We next turned to compare expression in specific regions of the mouse and human brains, focusing on four mouse brain regions which have parallel regions in the human data (see Methods). The human cortical areas were averaged and compared to the mouse dorsal pallium, the human mediodorsal nucleus of the thalamus was compared to the mouse thalamus, the human cerebellar cortex was compared to two mouse regions which were averaged: rhombomere1 and isthmus, and the human and mouse striatum were compared as well. For each pair of parallel regions, we first looked at the overall temporal correspondence of the mouse and human development timelines by computing the correlation between expression levels of the two species during development.

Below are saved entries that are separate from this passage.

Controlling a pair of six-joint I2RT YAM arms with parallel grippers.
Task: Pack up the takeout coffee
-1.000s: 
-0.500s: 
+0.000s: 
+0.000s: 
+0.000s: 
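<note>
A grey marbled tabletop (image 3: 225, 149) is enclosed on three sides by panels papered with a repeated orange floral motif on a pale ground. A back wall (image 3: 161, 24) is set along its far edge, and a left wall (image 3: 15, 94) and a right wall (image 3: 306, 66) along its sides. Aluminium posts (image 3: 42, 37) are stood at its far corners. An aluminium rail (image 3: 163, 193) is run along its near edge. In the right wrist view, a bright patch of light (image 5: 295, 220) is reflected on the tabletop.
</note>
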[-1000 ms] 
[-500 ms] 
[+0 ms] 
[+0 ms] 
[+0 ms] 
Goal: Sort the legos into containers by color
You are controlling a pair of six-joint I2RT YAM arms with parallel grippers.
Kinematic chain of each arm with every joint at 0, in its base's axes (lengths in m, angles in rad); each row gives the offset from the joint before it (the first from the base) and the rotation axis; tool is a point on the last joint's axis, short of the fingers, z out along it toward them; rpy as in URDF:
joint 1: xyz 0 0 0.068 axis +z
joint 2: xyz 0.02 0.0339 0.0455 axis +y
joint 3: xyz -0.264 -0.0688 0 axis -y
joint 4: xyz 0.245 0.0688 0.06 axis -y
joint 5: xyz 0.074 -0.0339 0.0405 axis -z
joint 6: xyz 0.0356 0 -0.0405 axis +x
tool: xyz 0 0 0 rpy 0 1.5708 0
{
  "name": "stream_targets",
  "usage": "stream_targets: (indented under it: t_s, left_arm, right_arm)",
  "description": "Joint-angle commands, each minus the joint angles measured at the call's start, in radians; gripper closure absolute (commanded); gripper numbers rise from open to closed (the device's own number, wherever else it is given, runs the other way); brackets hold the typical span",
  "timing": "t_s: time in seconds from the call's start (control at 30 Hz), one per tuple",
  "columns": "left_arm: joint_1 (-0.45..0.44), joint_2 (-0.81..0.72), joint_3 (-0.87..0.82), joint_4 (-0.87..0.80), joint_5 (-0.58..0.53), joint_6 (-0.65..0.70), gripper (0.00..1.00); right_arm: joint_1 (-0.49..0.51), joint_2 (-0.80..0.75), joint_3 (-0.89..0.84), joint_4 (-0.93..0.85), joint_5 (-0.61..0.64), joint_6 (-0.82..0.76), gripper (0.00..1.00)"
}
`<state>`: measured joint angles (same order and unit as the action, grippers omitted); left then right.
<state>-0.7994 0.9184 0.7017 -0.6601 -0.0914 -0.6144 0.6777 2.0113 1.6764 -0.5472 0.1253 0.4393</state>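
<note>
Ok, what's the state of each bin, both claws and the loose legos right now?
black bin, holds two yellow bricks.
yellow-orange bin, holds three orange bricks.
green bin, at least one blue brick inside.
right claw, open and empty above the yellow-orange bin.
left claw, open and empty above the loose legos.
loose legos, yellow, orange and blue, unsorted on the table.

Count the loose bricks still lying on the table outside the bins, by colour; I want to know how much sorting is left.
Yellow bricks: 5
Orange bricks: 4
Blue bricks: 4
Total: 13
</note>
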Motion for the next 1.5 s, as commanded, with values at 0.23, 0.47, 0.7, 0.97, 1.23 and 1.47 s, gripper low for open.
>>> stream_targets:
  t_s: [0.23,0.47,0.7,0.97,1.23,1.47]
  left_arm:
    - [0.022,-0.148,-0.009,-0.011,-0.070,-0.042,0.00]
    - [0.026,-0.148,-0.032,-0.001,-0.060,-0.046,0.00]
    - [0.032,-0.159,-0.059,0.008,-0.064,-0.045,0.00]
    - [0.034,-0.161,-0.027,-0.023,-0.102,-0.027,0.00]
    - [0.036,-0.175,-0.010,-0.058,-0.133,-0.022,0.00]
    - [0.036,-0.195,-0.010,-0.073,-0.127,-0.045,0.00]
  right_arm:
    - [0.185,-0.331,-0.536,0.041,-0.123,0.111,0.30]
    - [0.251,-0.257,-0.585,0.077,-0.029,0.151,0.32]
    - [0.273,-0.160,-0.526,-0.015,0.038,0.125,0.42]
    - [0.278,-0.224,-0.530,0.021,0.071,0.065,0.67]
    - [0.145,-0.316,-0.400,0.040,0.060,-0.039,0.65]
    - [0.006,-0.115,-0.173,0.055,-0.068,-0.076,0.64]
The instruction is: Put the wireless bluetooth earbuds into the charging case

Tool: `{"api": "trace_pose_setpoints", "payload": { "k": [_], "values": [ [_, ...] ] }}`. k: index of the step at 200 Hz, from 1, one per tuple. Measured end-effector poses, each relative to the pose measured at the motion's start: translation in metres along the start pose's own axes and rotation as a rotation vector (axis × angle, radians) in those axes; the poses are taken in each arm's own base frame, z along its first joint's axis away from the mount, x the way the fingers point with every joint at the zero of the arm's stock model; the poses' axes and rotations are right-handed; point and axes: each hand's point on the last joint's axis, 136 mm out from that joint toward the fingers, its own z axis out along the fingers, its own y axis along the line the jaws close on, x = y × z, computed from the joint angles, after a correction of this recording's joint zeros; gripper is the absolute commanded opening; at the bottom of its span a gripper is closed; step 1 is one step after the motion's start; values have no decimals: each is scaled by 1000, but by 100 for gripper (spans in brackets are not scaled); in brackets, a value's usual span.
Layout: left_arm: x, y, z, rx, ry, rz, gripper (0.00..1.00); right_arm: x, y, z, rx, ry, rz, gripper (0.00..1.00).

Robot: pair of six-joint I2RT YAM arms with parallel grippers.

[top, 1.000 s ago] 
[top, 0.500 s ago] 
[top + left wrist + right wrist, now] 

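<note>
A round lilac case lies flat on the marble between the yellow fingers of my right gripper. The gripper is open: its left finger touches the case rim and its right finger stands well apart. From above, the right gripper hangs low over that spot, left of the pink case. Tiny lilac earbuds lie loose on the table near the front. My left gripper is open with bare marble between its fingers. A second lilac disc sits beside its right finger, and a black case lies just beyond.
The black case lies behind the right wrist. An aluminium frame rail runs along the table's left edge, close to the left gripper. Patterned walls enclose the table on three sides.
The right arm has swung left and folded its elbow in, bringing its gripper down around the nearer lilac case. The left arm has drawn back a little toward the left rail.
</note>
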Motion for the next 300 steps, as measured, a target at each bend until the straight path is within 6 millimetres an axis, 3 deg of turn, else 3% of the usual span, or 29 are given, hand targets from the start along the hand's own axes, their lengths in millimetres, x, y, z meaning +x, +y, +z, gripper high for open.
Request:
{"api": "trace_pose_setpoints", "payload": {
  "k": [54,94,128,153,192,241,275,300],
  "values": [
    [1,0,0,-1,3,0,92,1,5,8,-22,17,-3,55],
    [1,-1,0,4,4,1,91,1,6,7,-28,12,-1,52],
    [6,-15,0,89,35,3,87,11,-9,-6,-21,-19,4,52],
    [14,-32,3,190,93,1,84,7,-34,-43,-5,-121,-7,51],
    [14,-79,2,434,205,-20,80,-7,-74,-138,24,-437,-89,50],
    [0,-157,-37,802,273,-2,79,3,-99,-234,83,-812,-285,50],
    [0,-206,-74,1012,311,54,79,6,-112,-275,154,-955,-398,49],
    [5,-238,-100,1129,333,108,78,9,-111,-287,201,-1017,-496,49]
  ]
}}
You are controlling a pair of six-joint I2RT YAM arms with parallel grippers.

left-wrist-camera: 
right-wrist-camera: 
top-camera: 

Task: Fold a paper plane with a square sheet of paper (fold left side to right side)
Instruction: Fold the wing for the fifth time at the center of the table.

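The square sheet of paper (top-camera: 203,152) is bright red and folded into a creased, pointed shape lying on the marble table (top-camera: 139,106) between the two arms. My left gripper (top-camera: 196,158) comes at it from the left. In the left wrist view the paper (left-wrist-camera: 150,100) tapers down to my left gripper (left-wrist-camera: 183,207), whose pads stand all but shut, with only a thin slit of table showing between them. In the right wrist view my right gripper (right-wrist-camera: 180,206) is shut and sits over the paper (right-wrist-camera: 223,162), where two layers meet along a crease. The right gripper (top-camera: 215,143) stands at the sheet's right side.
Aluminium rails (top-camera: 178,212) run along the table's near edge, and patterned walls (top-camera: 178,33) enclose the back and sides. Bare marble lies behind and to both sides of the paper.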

We computed the cross-species correlation as described above for the four pairs of human regions and their parallel mouse regions, finding high correlation values for all region pairs (supplemental Figure S3).

We next looked at region-specific dissimilarity and traced how the dissimilarity of each of the four regions from all other brain regions changes over development, in both mouse and human (see Methods). The specialization patterns in mouse and human show partial correspondence (Figure 4). While the thalamus is specialized very early in human (Figure 4C), at 4–8pcw, in the mouse it keeps a relatively constant distance from the rest of the regions (Figure 4B). In mouse, the cortex is specialized right before birth (Figure 4D), while in human there is a decrease in specialization over time (Figure 4E). The Striatum in mouse gets specialized right before birth (Figure 4F), and in human it keeps a more or less constant distance (Figure 4G). The region with the highest correspondence between mouse and human is the cerebellum, which becomes specialized right after birth in both species (Figure 4H,I). The differences between mouse and human regional specialization is striking, and the fact that the most similar profile is for the cerebellum is especially interesting given the fact the cerebellum shows the lowest inter-species correlations for the post-natal time points (supplemental Figure S3D).


We characterized how the dissimilarity between transcription profiles of brain regions changes during development of the mouse brain. Based on the process of brain regionalization we expected to observe a monotonous increase in transcription specialization, but we actually found that brain regions exhibit increasingly more similar expression profiles during early embryonic development, until reaching a “neurotypical” phase around the time of birth. After birth, brain regions tend to specialize and their expression dissimilarity increases. Functional characterization of the hourglass shape suggests that it is derived from two separate, complementary processes: the embryonic reduction in dissimilarity is dominated by genes responsible for constructing and shaping the brain, while the post-natal increase in specialization largely involves processes that govern the operation of the nervous system, like neural activity and plasticity.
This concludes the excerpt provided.